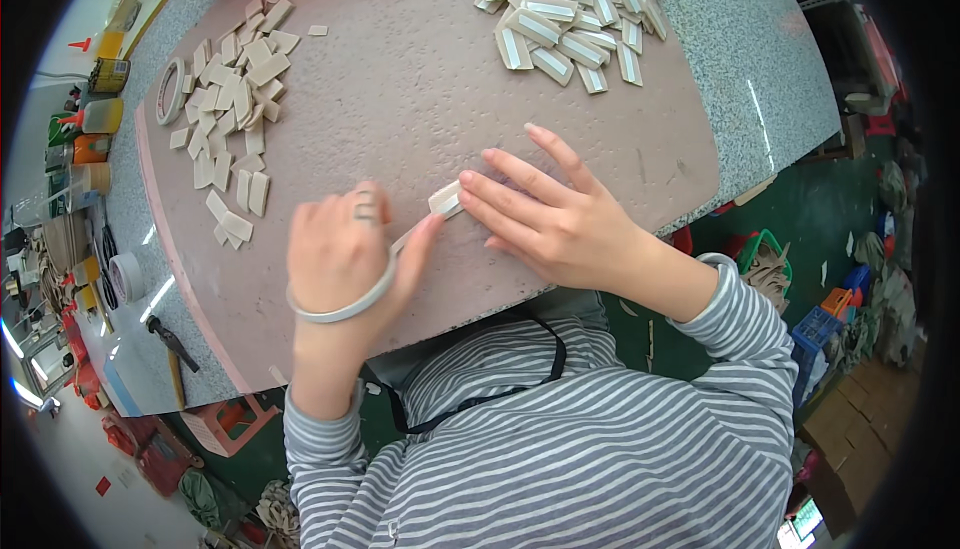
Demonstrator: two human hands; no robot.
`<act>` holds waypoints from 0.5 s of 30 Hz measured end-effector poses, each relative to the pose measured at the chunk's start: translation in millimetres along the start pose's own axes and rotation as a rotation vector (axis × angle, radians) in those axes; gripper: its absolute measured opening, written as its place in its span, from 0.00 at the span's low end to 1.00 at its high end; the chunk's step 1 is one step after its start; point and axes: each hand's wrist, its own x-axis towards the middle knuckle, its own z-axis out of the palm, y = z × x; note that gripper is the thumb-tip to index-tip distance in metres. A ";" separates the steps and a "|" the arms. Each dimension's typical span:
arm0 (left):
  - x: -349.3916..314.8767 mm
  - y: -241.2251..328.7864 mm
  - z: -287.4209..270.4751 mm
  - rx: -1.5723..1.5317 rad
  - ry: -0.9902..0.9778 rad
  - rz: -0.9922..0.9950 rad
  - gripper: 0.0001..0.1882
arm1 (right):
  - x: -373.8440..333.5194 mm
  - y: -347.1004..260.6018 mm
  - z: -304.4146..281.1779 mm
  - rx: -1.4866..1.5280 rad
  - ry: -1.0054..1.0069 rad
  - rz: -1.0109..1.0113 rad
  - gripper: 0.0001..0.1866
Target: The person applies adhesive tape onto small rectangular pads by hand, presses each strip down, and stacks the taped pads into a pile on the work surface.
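The speckled grey bench (735,69) carried a pinkish board (390,79), with a heap of white-striped pieces (580,47) toward its far right corner and a heap of plain beige pieces (240,99) along its left edge. Near the middle of the board's near edge, the right hand (555,229) lay flat and unclenched, fingertips pressed on the piece's far-right end. The left hand (345,254) bore a white ring of tape (345,313); its thumb met the near-left end, though whether that grip pinched anything could not be told. The small beige piece (441,197) lay between both grips, neither clearly nearer, its long axis apparently slanting from near left to far right.
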 end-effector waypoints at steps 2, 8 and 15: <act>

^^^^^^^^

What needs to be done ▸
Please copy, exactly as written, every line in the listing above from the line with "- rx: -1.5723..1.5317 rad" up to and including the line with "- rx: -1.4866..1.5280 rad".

Solution below ▸
  - rx: -1.5723..1.5317 rad
  - ry: -0.9902..0.9778 rad
  - rz: -0.9922..0.9950 rad
  - gripper: 0.0001..0.1882
arm1 (right):
  - x: -373.8440..333.5194 mm
  - y: -347.1004..260.6018 mm
  - z: -304.4146..281.1779 mm
  - rx: -1.4866..1.5280 rad

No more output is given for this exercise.